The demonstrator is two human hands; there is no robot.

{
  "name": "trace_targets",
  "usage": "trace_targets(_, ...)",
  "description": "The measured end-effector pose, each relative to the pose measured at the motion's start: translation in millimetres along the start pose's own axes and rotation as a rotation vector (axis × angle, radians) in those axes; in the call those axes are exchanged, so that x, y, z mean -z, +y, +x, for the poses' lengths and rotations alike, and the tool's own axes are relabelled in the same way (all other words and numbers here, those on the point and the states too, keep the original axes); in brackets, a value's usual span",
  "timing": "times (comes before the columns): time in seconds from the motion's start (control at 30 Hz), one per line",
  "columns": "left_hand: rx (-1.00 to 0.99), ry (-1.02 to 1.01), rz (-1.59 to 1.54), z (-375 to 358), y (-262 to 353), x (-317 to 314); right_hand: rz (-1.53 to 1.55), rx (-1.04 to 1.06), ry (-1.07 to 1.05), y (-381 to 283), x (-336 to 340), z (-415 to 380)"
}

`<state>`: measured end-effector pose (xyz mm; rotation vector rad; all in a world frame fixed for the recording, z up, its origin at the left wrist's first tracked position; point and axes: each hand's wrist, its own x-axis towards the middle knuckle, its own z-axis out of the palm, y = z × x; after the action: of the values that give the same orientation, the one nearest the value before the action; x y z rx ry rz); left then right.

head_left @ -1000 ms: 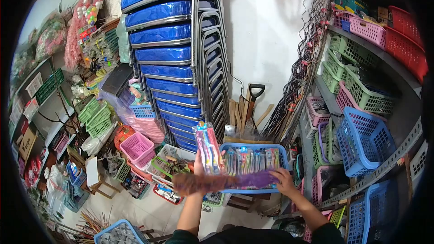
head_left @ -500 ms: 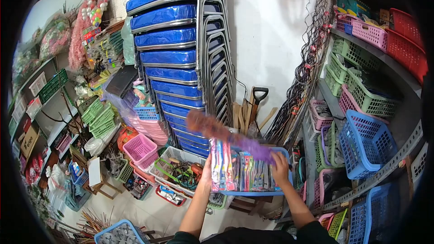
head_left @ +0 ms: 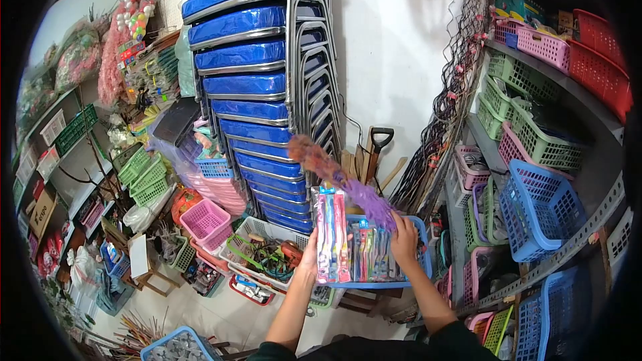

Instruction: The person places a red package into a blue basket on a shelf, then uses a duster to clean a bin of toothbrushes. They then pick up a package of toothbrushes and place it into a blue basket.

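Observation:
My left hand (head_left: 309,257) is closed on the edge of a clear pack of colourful toothbrushes (head_left: 331,237), held upright at the left of a blue basket (head_left: 422,234). Inside that basket stand more toothbrush packs (head_left: 371,254) in a row. My right hand (head_left: 404,241) is closed round the purple end of a feather duster (head_left: 348,184), its fingers over the basket's right part. Brown feathers at the duster's far tip point up and left, in front of the stacked chairs. The duster's handle is hidden by my hand.
Stacked blue chairs (head_left: 247,87) rise straight ahead. A metal shelf (head_left: 478,137) with several plastic baskets stands close on the right. A white basket of tools (head_left: 254,227) sits left of my hands, and a shovel (head_left: 378,150) leans at the wall.
The duster has swung slightly right and its tip has risen, now less blurred. My right hand has shifted a little left and up. The toothbrush pack stays in my left hand.

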<state>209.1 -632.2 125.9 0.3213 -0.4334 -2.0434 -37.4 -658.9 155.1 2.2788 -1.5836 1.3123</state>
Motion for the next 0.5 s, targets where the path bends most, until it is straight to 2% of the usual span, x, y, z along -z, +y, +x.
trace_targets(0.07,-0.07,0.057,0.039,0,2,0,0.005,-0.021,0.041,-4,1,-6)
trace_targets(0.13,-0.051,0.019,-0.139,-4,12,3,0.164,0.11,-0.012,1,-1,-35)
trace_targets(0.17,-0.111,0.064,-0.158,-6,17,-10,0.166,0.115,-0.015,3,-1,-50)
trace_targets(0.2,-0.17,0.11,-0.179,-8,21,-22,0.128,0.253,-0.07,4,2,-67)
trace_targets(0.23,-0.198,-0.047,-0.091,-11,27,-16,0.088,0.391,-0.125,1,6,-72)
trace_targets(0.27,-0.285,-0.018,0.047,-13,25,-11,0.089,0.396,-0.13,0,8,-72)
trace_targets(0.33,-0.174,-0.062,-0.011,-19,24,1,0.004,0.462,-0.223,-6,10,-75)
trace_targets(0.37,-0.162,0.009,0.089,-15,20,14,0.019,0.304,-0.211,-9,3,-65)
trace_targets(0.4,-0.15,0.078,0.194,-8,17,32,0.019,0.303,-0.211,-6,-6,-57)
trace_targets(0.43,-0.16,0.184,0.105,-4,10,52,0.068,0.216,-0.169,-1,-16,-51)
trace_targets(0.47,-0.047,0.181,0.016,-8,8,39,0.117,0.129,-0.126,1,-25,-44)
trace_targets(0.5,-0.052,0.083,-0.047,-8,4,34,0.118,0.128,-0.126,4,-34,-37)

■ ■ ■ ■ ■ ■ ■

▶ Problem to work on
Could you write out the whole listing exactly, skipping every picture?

▶ Task answer
The demonstrator is two human hands; there is no robot.

{
  "name": "trace_targets",
  "usage": "trace_targets(_, ...)",
  "description": "The measured end-effector pose, each relative to the pose measured at the motion's start: translation in millimetres along the start pose's own axes and rotation as a rotation vector (axis × angle, radians) in those axes; in the call those axes are exchanged, so that x, y, z mean -z, +y, +x, for the poses' lengths and rotations alike, and the tool's own axes are relabelled in the same way (all other words and numbers here, those on the point and the states too, keep the original axes); in brackets, a value's usual span",
  "timing": "times (comes before the columns): time in seconds from the motion's start (control at 30 Hz), one per line",
  "columns": "left_hand: rx (-1.00 to 0.99), ry (-1.02 to 1.01), rz (-1.59 to 1.54), z (-375 to 358), y (-262 to 353), x (-317 to 314); right_hand: rz (-1.53 to 1.55), rx (-1.04 to 1.06), ry (-1.07 to 1.05), y (-381 to 283), x (-336 to 340), z (-415 to 380)"
}

`<state>`: measured end-effector pose (xyz mm; rotation vector rad; all in a world frame fixed for the recording, z up, its origin at the left wrist's first tracked position; point and axes: each hand's wrist, its own x-axis towards the middle knuckle, its own z-axis out of the palm, y = z × x; after the action: of the values that give the same orientation, the one nearest the value before the action; x y z rx ry rz); left then right.

head_left @ -1000 ms: 
head_left @ -500 ms: 
head_left @ +0 ms: 

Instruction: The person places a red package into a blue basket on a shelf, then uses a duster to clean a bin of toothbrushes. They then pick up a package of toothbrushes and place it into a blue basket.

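Observation:
My left hand (head_left: 309,257) is closed on the edge of a clear pack of colourful toothbrushes (head_left: 331,237), held upright at the left of a blue basket (head_left: 422,234). Inside that basket stand more toothbrush packs (head_left: 371,254) in a row. My right hand (head_left: 404,241) is closed round the purple end of a feather duster (head_left: 348,184), its fingers over the basket's right part. Brown feathers at the duster's far tip point up and left, in front of the stacked chairs. The duster's handle is hidden by my hand.
Stacked blue chairs (head_left: 247,87) rise straight ahead. A metal shelf (head_left: 478,137) with several plastic baskets stands close on the right. A white basket of tools (head_left: 254,227) sits left of my hands, and a shovel (head_left: 378,150) leans at the wall.
The duster has swung slightly right and its tip has risen, now less blurred. My right hand has shifted a little left and up. The toothbrush pack stays in my left hand.
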
<state>209.1 -632.2 125.9 0.3213 -0.4334 -2.0434 -37.4 -658.9 155.1 2.2788 -1.5836 1.3123</state>
Motion for the next 0.5 s, targets where the path bends most, until it is straight to 2% of the usual span, x, y, z along -z, +y, +x.
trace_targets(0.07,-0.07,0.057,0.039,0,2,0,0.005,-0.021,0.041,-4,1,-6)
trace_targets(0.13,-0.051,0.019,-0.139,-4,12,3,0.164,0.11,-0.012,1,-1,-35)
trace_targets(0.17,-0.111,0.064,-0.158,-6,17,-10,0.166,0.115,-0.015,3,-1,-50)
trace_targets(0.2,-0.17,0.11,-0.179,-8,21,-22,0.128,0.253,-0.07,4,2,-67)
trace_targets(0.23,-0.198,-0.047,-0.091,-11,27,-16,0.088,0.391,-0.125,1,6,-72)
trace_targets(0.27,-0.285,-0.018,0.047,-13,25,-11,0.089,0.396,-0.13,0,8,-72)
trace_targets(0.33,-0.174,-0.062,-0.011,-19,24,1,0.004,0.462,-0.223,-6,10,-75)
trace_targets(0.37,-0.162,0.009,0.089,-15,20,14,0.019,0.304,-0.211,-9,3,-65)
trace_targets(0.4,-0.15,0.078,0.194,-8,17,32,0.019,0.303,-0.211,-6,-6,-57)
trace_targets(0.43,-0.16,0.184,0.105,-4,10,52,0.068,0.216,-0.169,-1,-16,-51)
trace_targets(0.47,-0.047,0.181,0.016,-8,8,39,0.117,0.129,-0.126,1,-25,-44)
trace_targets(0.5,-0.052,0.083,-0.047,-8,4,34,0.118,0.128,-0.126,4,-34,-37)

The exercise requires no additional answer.